:: Problem details ::
The required result is a copy of each line below in which "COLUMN" appears.

:: Data below ::

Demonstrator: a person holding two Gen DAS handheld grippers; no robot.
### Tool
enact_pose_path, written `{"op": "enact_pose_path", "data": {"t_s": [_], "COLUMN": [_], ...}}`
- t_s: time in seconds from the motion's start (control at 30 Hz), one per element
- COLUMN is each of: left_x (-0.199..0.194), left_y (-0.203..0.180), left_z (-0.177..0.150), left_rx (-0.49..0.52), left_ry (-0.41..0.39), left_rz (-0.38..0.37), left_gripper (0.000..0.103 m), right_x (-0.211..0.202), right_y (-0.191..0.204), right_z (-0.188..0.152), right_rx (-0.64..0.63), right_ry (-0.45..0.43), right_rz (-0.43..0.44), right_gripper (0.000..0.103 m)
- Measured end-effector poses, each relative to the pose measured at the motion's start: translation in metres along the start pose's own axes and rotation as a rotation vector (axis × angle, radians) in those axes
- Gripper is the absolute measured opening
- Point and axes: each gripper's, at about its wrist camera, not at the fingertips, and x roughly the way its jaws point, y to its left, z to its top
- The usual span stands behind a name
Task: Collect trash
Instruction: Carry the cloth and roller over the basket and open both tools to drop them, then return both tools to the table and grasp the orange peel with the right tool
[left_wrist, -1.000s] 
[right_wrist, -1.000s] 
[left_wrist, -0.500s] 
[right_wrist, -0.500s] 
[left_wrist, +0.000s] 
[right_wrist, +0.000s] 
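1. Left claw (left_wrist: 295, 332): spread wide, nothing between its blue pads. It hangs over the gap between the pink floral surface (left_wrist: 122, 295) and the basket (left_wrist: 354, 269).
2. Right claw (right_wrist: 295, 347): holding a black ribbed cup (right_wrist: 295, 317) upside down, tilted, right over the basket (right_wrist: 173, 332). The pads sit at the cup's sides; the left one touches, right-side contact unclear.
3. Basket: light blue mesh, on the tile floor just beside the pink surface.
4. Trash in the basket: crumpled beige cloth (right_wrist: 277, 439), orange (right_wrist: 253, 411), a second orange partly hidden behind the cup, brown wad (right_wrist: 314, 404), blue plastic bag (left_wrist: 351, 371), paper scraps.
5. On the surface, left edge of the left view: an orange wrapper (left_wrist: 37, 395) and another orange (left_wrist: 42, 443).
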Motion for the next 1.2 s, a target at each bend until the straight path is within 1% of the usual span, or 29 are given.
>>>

:: Written solution ::
enact_pose_path, written `{"op": "enact_pose_path", "data": {"t_s": [_], "COLUMN": [_], ...}}`
- COLUMN is each of: left_x (-0.199..0.194), left_y (-0.203..0.180), left_z (-0.177..0.150), left_rx (-0.49..0.52), left_ry (-0.41..0.39), left_rz (-0.38..0.37), left_gripper (0.000..0.103 m), right_x (-0.211..0.202), right_y (-0.191..0.204), right_z (-0.188..0.152), right_rx (-0.64..0.63), right_ry (-0.45..0.43), right_rz (-0.43..0.44), right_gripper (0.000..0.103 m)

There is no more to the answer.